Das alles ist so mit Spannung und Kraft geladen, dass es ein Zufall zu sein scheint, dass das Gefäß nicht gesprengt wurde.

Vor fünf Jahren habe ich mal eine Woche lang wütend mit einem Meißel und einem Gummihammer viele Wurzeln und etwas Erde aus einem teuren Terrakottakübel geschlagen. Offiziell war die Pflanze erfroren, unter der Erde war sie um so zäher.
Gestern nun habe ich ein billiges langes Küchenmesser geopfert und steche auf den in der Heizungsluft vertrockneten Nachfolger ein. Mit viel Mühe kratze ich dann mit einem Löffel etwas Sand und viele Steine aus dem Topf (ich wußte gar nicht, dass der Rauputz auf dem Balkon im Nestchen so sehr bröckelte), es folgen holzige Rhizome und Wurzelgekröse. Das wird wohl noch ein paar Tage dauern.

Vigil 10

Ich habe einen innigen Hass auf Stockfotos. Als es damit losging, war ich immer noch der Meinung, dass sich eine Firma Gedanken machte, wie sie denn den Startbildschirm ihrer Software/ihre Homepage etc. gestalten wollten und dann ein Fotoshooting ansetzte.
Schließlich arbeitete ich mit Leuten, die mindestens alle zwei Jahre 300-800 € für Porträtfotos von sich ausgaben. Ganz früher in der Zeit der von Fotografen handgemachten Barytpapier-Abzüge war das noch teurer.

(BTW. Die Software Starmoney startete jahrelang mit der jungen Supernanny. Die hatte als Model gearbeitet und war auf diesem Foto in der Klischeepose „Frau legt auf dem Bauch auf dem Bett und schaut zufrieden auf den Laptop“ zu sehen.)

Ich fragte meinen Ex vor fünf Jahren völlig entsetzt, warum auf der Kontaktseite seiner Homepage ein fremder Typ mit Elektroequipment in der Hand abgebildet ist und nicht er oder einer seiner Mitarbeiter. Worauf er meinte, er habe das Foto schließlich teuer bezahlt, um da einen freundlichen, kompetent aussehenden Menschen vorzeigen zu können.

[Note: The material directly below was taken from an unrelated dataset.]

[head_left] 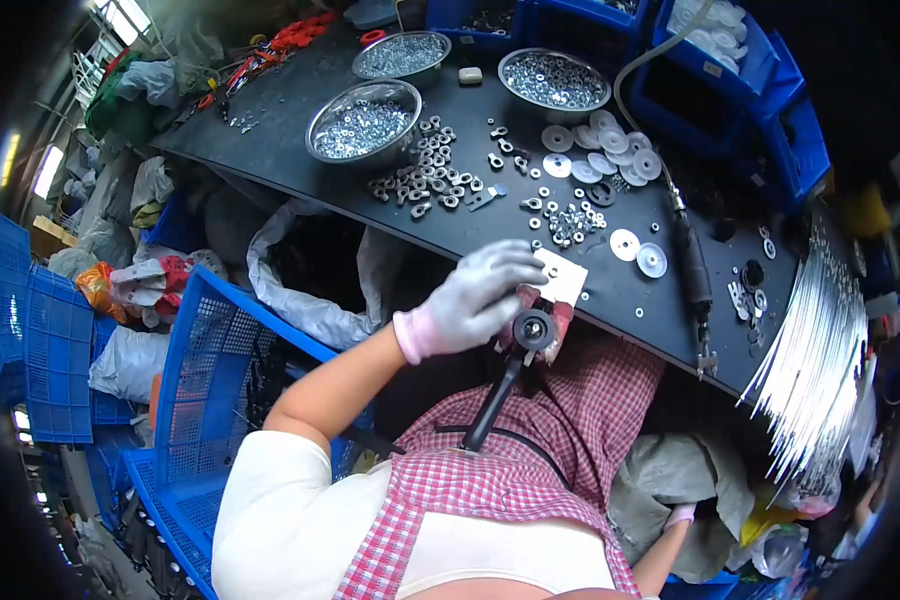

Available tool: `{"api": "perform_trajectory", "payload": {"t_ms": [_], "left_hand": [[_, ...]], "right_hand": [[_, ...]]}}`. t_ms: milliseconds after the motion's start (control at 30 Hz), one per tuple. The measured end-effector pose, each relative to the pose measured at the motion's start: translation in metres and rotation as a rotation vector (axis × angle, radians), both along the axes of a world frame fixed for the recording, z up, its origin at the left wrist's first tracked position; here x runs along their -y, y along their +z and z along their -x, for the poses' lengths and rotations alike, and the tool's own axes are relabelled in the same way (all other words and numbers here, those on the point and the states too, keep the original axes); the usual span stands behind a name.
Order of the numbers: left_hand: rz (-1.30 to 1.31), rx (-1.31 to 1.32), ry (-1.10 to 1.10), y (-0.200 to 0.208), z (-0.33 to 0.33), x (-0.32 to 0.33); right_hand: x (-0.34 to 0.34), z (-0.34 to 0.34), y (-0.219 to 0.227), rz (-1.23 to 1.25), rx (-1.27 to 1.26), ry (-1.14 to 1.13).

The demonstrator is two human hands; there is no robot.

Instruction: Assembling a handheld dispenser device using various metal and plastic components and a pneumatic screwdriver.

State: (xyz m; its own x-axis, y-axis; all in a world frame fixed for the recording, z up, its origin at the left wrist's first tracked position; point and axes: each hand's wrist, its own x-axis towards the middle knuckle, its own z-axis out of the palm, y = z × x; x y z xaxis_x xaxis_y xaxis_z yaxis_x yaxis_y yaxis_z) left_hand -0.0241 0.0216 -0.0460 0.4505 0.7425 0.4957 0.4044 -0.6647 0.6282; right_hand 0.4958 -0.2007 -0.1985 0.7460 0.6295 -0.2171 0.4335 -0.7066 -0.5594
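My left hand, in a grey-coated glove with a pink cuff, hovers at the table's near edge. Its fingers stretch out over a white plate, and its thumb is close to a black round head with a metal centre. This head sits at a red fixture, and a long black handle runs from it toward my apron. Down at the lower right, my right hand reaches to a grey-green sack; only its pink cuff shows, and the fingers are hidden.
Metal bowls of small hardware stand on the dark table. Loose metal fittings, white discs and a hanging power driver lie beyond my left hand. A bundle of thin rods is at right; blue crates are at left.
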Motion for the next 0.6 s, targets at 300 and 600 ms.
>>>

Als sich das sinnentleerte Gepose im Stil von Lachende Frau mit Salat häufte, merkte ich dann auch, dass diese Bilder aus dem Archiv kamen. Ganz schlimm wurde es, nachdem auch die Online- und später auch die Papier-Ausgaben* der Tageszeitungen mit Symbolbildern, die ein aktuelles Geschehen illustrieren sollten, aufmachten und mehr Handlung in die Bilder kam.
Typen mit gelben Bauhelmen, umringt von Untergebenen, über Plänen gestikulierend.
Banker mit gelockertem Schlips, im Hintergrund Bulle und Bär.
Rasende Züge, Feuerwehren in Aktion, nach Unfällen herumliegende Fahrräder…
Menschen, die sich schmerzverzerrt den Bauch oder den Kopf halten oder depressiv aus dem Fenster auf eine verregnete Landschaft schauen.

Während die Fotos von unserem eigenen Leben immer dokumentarischer und authentischer werden, faken Stockfotos diese Authentizität für Produkte und Dienstleistungen. Was für ein visueller Müll. – Mal davon abgesehen, dass manche Fotos den Fotografierten mit der Zeit peinlich sein könnten.

* Früher ging das nur in den halbredaktionellen Beilagen mit Inneneinrichtungs- und Freßthemen.